I challenge you to simulate a completely electric free weekend.  Figure out how you will feed yourself, light your rooms, warm yourself, go to the bathroom, have clean water and entertain yourself etc.  And no cheating.  No TV, computer, showers etc.  I would love to hear your stories. I am thinking of trying this to see how I fare.  But first I have to get a portable toilet…..

So what have you done to prepare?  Do you have any ideas? I would love to read what you have done to prepare!  Comments about shooting neighbors and taking their stuff will be deleted.  LOL


3 comments on “Our Fragile Electical System

  1. A great wellspring of wisdom and information about how to live in post-apocalyptic times is the Mormon people. I lived in Utah for two years and learned an immense amount about long-term survival post-apocalypse, which is what we are really talking about here. Remember, the Mormons are all directed to have a three-year supply of everything necessary. That’s gone down to six months in the last ten years or so. I trust their leadership: they know. There is a standard inventory list for the storeroom that is mandatory for each Mormon household. It includes a 55 gallon drum full of hard Durum wheat, to be hand-ground with a hand-grinder (um, redudant), a sufficient number of 55 gallon drums of water according to the number of people in the household-all stock gets rotated so it doesn’t go bad. They also stockpile animal feed! I’m too tired to look up websites right now, but it’s all available. I have modeled my own preparations on what I learned from the Mormons, and have lived off the grid completely for a five-year period. I’m back on the grid now, but could be off at any time. Of course I live in the country and have about six months’ firewood supply and an outhouse, which helps! But you’re wise to prepare now, because it’s only a matter of time, whether by solar flare or courtesy of our non-friends in China, Iran, or fall-out from a nuclear battle in the Middle East…am I optimistic? No.

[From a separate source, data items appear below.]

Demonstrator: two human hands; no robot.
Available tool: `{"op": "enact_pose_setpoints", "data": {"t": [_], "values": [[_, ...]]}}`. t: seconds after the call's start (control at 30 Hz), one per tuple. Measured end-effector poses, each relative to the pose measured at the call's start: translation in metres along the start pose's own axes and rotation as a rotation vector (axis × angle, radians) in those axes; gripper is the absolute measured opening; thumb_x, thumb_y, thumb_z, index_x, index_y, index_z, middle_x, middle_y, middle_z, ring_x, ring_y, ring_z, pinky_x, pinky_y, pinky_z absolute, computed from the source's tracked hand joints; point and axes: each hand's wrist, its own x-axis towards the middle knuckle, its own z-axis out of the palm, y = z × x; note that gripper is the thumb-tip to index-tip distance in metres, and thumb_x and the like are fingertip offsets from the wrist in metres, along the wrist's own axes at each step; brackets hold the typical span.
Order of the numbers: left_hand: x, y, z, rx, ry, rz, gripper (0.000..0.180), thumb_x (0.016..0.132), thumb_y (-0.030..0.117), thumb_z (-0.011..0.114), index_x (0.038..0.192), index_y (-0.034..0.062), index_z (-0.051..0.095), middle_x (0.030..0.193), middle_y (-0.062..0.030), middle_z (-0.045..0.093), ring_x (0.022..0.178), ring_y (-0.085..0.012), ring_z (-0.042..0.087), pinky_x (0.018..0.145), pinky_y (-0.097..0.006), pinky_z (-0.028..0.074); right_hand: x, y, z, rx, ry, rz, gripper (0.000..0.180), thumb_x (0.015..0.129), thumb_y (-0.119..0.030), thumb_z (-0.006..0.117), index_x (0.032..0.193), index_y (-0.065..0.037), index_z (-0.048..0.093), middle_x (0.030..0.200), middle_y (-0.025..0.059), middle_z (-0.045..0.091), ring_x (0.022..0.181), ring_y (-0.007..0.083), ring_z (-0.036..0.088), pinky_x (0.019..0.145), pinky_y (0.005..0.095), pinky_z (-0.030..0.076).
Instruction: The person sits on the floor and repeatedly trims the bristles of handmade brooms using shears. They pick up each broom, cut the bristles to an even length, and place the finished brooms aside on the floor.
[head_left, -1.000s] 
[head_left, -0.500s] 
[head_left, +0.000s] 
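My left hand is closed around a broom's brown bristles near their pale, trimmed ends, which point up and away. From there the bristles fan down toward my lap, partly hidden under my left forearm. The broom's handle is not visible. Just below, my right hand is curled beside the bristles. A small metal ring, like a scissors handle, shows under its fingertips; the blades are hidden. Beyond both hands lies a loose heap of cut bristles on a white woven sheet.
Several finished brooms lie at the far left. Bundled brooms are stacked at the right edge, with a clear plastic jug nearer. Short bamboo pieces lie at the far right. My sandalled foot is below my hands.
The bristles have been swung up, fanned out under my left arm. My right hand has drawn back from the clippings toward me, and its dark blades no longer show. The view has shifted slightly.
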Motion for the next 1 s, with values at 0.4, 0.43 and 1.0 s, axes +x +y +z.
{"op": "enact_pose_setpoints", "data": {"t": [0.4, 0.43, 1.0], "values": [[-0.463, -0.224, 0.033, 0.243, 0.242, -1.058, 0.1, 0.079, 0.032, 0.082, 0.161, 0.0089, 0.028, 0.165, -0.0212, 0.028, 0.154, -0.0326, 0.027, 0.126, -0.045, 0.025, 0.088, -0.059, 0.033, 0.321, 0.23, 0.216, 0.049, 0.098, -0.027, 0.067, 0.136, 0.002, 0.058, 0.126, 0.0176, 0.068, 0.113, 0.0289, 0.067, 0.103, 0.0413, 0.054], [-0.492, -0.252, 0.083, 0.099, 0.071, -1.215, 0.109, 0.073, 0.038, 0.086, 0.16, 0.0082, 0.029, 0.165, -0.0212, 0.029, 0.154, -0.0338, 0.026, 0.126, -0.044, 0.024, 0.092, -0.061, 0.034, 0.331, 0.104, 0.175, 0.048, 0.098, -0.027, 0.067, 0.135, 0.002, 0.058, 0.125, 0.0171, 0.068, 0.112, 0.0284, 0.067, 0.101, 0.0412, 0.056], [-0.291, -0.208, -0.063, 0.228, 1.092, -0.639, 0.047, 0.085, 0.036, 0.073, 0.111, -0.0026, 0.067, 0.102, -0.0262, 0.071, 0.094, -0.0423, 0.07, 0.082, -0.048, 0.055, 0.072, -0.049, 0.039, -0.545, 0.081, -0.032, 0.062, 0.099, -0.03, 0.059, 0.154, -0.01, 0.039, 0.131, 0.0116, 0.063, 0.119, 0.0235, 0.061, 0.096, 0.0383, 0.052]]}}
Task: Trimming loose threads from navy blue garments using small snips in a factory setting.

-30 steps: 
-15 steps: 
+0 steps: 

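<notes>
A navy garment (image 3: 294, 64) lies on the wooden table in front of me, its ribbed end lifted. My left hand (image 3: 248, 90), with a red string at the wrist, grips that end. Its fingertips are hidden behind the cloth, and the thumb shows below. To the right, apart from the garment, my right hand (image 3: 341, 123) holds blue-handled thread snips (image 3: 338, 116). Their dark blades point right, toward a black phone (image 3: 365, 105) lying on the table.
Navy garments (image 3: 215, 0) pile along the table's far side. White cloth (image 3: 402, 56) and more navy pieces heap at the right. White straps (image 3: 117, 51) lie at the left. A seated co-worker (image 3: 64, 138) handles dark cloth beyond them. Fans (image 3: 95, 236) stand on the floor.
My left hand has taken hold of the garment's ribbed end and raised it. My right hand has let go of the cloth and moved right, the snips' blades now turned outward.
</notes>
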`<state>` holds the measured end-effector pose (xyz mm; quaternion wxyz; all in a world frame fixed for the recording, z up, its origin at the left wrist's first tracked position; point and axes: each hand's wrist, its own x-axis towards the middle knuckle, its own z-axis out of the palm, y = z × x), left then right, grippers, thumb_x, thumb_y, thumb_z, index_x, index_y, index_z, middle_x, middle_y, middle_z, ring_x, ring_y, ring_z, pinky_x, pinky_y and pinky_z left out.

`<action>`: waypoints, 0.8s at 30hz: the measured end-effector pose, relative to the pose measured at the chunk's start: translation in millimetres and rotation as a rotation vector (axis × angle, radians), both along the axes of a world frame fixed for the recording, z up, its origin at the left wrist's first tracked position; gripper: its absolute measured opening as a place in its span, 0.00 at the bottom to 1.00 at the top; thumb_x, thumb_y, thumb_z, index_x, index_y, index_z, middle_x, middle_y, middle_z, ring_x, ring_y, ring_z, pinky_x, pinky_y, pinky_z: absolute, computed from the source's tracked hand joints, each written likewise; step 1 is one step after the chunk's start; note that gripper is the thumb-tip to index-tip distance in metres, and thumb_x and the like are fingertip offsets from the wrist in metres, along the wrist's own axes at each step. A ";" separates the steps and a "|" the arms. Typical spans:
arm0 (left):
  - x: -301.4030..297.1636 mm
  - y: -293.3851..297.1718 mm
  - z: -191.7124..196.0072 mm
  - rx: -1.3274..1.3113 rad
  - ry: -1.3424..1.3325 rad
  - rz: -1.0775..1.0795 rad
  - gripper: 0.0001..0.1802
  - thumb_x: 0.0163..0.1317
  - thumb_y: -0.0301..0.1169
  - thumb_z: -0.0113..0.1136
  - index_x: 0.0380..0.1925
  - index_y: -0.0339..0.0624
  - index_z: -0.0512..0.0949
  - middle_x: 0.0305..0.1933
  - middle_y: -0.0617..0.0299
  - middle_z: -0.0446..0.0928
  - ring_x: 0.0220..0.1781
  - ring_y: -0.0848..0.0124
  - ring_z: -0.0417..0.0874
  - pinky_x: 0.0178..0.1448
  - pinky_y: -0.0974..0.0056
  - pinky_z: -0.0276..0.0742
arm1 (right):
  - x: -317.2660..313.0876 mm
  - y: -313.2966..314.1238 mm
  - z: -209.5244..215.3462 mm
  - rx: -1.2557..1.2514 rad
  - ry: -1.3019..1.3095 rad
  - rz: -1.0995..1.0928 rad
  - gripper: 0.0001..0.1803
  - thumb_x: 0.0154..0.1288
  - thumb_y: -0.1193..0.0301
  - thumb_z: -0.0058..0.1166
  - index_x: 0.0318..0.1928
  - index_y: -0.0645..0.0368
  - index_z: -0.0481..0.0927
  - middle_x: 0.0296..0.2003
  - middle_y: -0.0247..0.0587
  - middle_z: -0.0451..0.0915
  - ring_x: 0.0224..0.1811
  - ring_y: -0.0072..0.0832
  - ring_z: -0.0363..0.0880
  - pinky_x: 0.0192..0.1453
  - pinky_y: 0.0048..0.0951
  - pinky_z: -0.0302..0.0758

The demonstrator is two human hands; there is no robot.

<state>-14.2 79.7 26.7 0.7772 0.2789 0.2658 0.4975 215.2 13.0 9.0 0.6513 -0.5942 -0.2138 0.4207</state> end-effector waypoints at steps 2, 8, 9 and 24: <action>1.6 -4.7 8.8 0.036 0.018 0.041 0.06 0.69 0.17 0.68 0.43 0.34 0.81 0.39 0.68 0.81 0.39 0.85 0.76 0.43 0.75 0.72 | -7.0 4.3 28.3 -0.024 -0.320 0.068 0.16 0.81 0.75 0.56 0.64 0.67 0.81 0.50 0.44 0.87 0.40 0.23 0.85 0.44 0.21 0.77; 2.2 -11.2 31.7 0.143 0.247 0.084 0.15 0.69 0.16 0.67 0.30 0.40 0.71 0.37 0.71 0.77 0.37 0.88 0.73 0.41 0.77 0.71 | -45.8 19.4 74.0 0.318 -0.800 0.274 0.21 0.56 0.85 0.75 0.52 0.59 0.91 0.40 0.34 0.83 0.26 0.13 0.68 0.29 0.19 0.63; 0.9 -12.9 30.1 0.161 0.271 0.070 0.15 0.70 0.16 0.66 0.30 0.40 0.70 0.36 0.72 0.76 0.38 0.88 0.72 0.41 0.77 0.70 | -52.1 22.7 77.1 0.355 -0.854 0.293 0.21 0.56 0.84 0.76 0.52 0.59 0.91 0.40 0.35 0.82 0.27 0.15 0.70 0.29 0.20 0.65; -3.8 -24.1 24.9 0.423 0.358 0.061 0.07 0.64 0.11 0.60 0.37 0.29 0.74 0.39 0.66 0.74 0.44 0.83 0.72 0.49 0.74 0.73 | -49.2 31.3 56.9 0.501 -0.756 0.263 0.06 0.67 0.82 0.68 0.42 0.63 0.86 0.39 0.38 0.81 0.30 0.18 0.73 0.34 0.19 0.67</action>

    BTW, what’s the deal with the IUD? I thought they caused heavier periods in general. Is there some new-fangled thing since I was young, fertile, and in practice? Medical, I mean LOL!!!!

    • LOL, only you would have the all knowing guide for living off the grid! You are the quintessential Survivor–HAHA that is what you should do, go on survivor and win it! Moola!
      As to IUD, after about 6 months of some spotting the Mirena will stop you cold. Best thing in the world.

      • Wow! My first and last experience with an IUD was the infamous Dalcon Shield….I wish I had known what a lawsuit was back then….http://en.wikipedia.org/wiki/Dalkon_Shield because although I did not even have it in long enough to get any of the horrible events described in the article, the damage caused by merely inserting it and removing it a few days later because of the unbearable pain (something really went wrong, and I was only 17) had life-long reproductive repercussions. Yay science!